The National Oceanic and Atmospheric Administration on Thursday upped its seasonal forecast, now predicting a far-above-average 19 to 25 named storms — seven to 11 of them to become hurricanes and three to six of those to become major hurricanes with winds of at least 111 mph (178 kph). That’s a few more storms than the agency’s May forecast. The agency increased the chance of an above average hurricane season from 60% to 85%.

“It looks like this season could be one of the more active in the historical record,” but it’s unlikely to be beat 2005’s 28 named storms because the oceans were warmer and other conditions were more conducive to storm formation 15 years ago, said NOAA lead forecaster Gerry Bell.

This year’s forecast of up to 25 is the highest number NOAA has ever predicted, beating the 21 predicted for 2005, Bell said.

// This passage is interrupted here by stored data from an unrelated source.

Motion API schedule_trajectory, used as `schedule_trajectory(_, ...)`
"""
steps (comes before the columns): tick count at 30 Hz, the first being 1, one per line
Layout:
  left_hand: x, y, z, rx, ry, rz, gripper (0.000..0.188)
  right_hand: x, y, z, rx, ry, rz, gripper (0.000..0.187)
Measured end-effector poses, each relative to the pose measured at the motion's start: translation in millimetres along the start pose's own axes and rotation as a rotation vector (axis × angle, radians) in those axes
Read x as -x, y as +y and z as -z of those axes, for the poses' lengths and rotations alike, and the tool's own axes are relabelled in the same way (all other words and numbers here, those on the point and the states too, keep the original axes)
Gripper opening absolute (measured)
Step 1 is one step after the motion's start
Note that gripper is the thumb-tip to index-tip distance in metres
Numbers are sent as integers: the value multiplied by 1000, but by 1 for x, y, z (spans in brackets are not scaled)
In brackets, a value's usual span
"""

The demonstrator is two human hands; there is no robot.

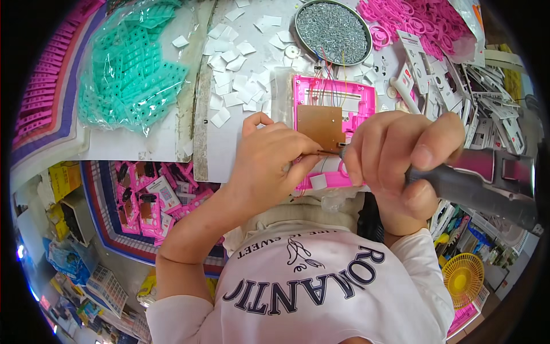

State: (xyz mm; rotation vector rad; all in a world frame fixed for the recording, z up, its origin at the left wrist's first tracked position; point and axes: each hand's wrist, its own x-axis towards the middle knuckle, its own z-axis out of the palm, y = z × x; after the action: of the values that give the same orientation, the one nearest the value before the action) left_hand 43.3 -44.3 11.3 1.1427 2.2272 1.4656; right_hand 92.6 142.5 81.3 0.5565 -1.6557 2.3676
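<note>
My right hand (401, 157) is closed around a dark grey powered screwdriver (478, 182), which lies almost level with its tip pointing left. The fingers of my left hand (275, 153) are pinched together at the thin dark tip of the tool. Whether they hold a small screw there is too small to tell. Just beyond both hands lies a pink plastic housing (369, 103), open side up. A brown circuit board (316, 121) sits in it, with several thin wires (329, 71) leading off the far edge. My hands partly hide the housing's near side.
A round dish (296, 26) of small metal screws stands behind the housing. White square pieces (232, 74) are scattered left of it. A clear bag of green plastic parts (129, 74) lies far left. Pink rings (421, 23) and white panels (421, 63) crowd the right; a bin (106, 226) holds pink units.
</note>
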Motion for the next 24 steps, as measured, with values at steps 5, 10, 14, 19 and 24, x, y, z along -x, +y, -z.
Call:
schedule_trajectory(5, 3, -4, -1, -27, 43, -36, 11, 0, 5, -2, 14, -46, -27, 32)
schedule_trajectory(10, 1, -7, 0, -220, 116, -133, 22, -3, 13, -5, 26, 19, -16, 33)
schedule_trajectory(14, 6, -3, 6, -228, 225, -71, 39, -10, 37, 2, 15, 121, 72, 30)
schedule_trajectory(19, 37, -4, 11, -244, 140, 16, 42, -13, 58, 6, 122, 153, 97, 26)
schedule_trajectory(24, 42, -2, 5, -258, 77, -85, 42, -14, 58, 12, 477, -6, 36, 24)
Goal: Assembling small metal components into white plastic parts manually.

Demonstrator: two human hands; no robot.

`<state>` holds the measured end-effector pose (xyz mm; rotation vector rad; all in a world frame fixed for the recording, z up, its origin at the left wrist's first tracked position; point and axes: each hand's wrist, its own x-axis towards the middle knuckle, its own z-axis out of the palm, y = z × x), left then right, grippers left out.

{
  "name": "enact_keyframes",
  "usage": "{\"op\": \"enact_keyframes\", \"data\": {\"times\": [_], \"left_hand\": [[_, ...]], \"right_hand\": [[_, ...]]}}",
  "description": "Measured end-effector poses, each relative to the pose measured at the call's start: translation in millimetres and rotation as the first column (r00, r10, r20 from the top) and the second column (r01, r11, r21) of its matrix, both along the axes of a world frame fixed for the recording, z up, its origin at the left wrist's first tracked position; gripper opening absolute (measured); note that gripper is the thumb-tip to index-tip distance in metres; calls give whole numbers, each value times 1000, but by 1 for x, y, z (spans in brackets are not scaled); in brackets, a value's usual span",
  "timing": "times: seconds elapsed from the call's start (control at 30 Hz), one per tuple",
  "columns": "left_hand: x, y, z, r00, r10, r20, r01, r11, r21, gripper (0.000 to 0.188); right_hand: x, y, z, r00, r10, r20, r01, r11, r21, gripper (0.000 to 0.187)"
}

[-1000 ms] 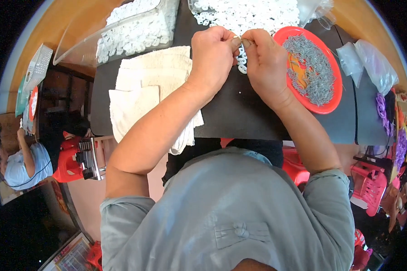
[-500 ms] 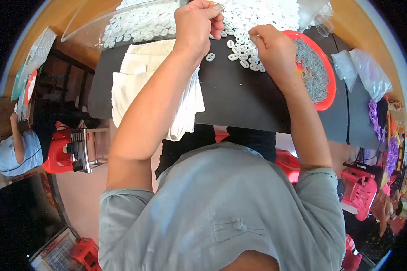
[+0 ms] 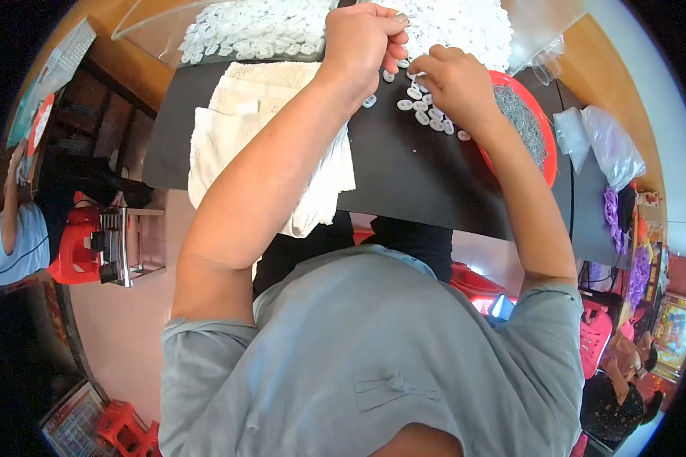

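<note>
My left hand (image 3: pixel 367 47) is raised over the far part of the dark table, thumb and fingers pinched together; whatever is between them is too small to make out. To its right, my right hand (image 3: pixel 459 85) reaches low, its fingertips bent and closed at the edge of a loose group of small white oval pieces with holes (image 3: pixel 423 118). Any piece in those fingers is hidden. Beyond both hands lies a large heap of the same white pieces (image 3: pixel 453 27). A red basin (image 3: pixel 550 164) of thin grey metal pieces (image 3: pixel 520 114) stands beside my right forearm.
A folded cream towel (image 3: pixel 229 148) lies under my left forearm on the dark table (image 3: pixel 427 190). More white pieces fill a clear container (image 3: pixel 251 34) at the far left. Clear plastic bags (image 3: pixel 613 145) rest at the right. Another person (image 3: pixel 19 240) sits at far left.
My right hand's fingers have lowered and bent over the loose white pieces. My left hand stays pinched. The view has shifted slightly, moving the table and basin in the picture.
</note>
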<state>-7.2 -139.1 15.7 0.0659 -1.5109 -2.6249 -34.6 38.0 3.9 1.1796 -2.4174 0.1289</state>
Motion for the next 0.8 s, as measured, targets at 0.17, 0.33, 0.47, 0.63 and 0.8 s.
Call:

Colorado State University, which pioneered hurricane season forecasts decades ago, on Wednesday amped its forecast to 24 named storms, 12 hurricanes and 5 major hurricanes — all higher than their June forecast.

An average year, based on 1981 to 2010 data, is 12 named storms, six hurricanes and three major hurricanes. Lead Colorado State forecaster Phil Klotzbach said all the factors that cause hurricane seasons to be busy are dialed up, including increased storminess in Africa that seeds the biggest hurricanes, warmer water that fuels storms and reduced high level winds that kill storms .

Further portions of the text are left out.